The pound advanced against most of its rivals, particularly the commodity currencies, in recent trading. There have been no economic reports out of the UK last Friday but traders seem to be bracing themselves for this week’s set of reports. For today, the manufacturing PMI is due and a climb from 51.4 to 51.6 is expected.
The franc was still edging lower to the dollar on Friday, as there were no reports out of Switzerland. Today has the Swiss manufacturing PMI on tap and a climb from 50.0 to 50.6 might be seen. A weaker than expected reading could mean more franc weakness while strong figures could spur gains.
The yen regained ground to its forex rivals on Friday, as risk aversion remained in play.

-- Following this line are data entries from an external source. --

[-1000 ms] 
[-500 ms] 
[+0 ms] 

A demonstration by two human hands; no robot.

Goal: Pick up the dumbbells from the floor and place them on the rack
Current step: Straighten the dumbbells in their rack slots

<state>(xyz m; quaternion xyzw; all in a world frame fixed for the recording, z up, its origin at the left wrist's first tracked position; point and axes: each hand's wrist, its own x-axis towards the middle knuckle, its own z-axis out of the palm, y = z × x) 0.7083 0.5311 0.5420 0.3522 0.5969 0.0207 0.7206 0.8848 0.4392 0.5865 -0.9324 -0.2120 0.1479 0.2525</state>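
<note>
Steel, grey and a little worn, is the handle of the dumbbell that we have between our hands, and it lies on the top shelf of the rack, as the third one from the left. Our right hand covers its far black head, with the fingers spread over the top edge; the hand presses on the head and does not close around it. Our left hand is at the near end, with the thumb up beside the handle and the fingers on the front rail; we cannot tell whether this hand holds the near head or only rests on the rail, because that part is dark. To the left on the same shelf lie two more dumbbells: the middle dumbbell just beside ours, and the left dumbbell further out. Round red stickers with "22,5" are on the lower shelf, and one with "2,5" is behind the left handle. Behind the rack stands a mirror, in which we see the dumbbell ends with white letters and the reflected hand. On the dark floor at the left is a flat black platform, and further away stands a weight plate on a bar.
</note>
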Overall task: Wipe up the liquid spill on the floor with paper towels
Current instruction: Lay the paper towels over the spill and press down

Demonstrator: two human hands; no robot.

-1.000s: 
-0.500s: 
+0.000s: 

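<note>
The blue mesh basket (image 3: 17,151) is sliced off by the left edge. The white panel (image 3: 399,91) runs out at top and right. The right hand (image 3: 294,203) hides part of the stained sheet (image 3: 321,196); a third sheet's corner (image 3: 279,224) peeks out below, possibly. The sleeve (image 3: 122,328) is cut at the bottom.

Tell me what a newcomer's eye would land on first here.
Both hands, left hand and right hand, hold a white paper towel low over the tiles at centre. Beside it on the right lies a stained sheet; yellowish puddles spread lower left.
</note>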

Data from Japan was mostly weaker than expected, as household spending fell by 2.0% while the inflation readings showed a standstill. Earlier today, the final manufacturing PMI for July was downgraded from 51.4 to 51.2. No other reports are lined up from Japan today.
Commodity Currencies (AUD, NZD, CAD)
The comdolls resumed their selloff on Friday, thanks to weak data from Canada. The monthly GDP reading showed a 0.2% contraction for May, following the previous 0.1% contraction and signaling that the economy is in recession since the GDP figures have been negative in six out of the last seven months. Over the weekend, Chinese official PMI readings came in mostly in line with expectations, allowing the Aussie to regain a bit of ground.